A Rodovia Luiz de Queiroz (SP-304) registrou 341 acidentes entre março de 2025 e abril de 2026, com 12 mortes confirmadas à TV TODODIA no período.
O balanço reúne dados do DER (Departamento de Estradas de Rodagem) e da concessionária Eixo SP, responsáveis por diferentes trechos da via. Segundo o DER, entre abril de 2025 e abril de 2026 foram contabilizados 306 sinistros ao longo da rodovia.

Desse total, 173 ocorrências não tiveram vítimas, 125 resultaram em feridos e oito envolveram mortes. Apesar de oito acidentes fatais, o número total de vítimas mortas chegou a 12, o que indica casos com mais de uma vítima no mesmo acidente.
Ao todo, o órgão registrou 166 vítimas, sendo 128 com ferimentos leves e 26 em estado grave.
Trecho de Piracicaba
No trecho de Piracicaba, onde há obras desde março de 2025, a concessionária Eixo SP registrou 35 acidentes até 12 de abril deste ano. A concessionária não classificou o estado das vítimas.
O DER aponta ainda redução de 6% no número de sinistros e de 2,1% no total de vítimas em comparação ao período anterior.
Colisões traseiras lideram
As colisões traseiras foram o tipo de acidente mais registrado na SP-304, com 94 ocorrências. Na sequência aparecem quedas, com 36 casos, choques, com 33, colisões laterais, com 30, e capotamentos, com 25.
Também foram registrados 19 engavetamentos e 19 tombamentos. Atropelamentos de animais somaram sete casos, colisões transversais cinco, atropelamentos de pedestres quatro e colisões frontais três.

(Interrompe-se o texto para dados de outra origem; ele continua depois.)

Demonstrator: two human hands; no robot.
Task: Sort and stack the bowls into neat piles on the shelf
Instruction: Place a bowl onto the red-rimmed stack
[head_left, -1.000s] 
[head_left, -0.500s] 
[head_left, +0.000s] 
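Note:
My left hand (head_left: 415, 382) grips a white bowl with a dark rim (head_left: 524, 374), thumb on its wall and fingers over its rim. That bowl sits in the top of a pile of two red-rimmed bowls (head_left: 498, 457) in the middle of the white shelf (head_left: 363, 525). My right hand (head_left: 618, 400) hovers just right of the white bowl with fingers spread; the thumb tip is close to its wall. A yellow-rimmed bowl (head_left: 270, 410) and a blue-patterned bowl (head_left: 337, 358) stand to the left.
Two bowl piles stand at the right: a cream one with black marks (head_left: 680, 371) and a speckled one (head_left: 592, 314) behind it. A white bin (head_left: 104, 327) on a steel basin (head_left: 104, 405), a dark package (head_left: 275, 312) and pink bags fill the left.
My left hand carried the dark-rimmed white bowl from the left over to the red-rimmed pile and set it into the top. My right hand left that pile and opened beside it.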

Segundo o especialista Dr. Creso de Franco Peixoto, professor da FECFAU (Faculdade de Engenharia Civil, Arquitetura e Urbanismo) da Unicamp (Universidade Estadual de Campinas), a geometria da rodovia influencia o comportamento dos motoristas. “O excesso de velocidade e os veículos viajando muito próximos uns dos outros ajudam a explicar a concentração de acidentes com colisões traseiras”, afirmou.
Ele explica que a SP-304 possui longos trechos retos e curvas abertas, além de subidas e descidas constantes, características que favorecem o aumento da velocidade.
Motociclistas preocupam
O especialista destaca ainda a participação de motocicletas nos acidentes graves registrados na rodovia. “A motocicleta hoje é um problema sério. O motociclista entende a moto como um veículo de liberdade e agilidade, mas o excesso de velocidade e os movimentos laterais entre os veículos levam a quedas e, muitas vezes, a vítimas fatais”, disse.
Segundo o professor, além de melhorias na infraestrutura, os acidentes também estão relacionados ao comportamento dos condutores, às condições da via e à idade da frota em circulação. “Os acidentes com colisões traseiras são típicos da falta de distância entre veículos associada ao excesso de velocidade. No caso das motocicletas, muitos motociclistas ainda não entendem a fragilidade do veículo”, afirmou.
Radares e travessias
Durante o segundo semestre de 2025, foram instalados novos radares na SP-304. Os equipamentos fazem parte do Edital nº 145/2023, que prevê a implantação de 649 radares em mais de 12 mil quilômetros de rodovias estaduais não concedidas.
Na SP-304, alguns equipamentos passaram a fiscalizar velocidade máxima de 80 km/h. Segundo o professor, a redução do limite pode ajudar na segurança, mas não resolve sozinha os problemas da rodovia. “Baixar de 100 para 80 km/h é uma redução suave e ajuda a diminuir o risco dos veículos que trafegam muito próximos. Mas isso não resolve totalmente o problema das colisões traseiras”, explicou.
Ele também afirma que a instalação de radares contribui para reduzir acidentes, desde que a redução de velocidade não seja excessiva. “À medida que colocamos mais radares, com redução adequada da velocidade, temos um fator gerador de segurança que diminui a concentração de acidentes”, afirmou.
Sobre os atropelamentos registrados na rodovia, o especialista afirma que concessionárias e o DER precisam monitorar constantemente os pontos de travessia de pedestres. Segundo ele, quando o fluxo de pessoas aumenta, é necessário investir em passarelas ou passagens inferiores. “À medida que o volume de pedestres aumenta, antes que ocorram acidentes graves, é preciso partir para a construção de passarelas. A vida humana não tem preço”, afirmou.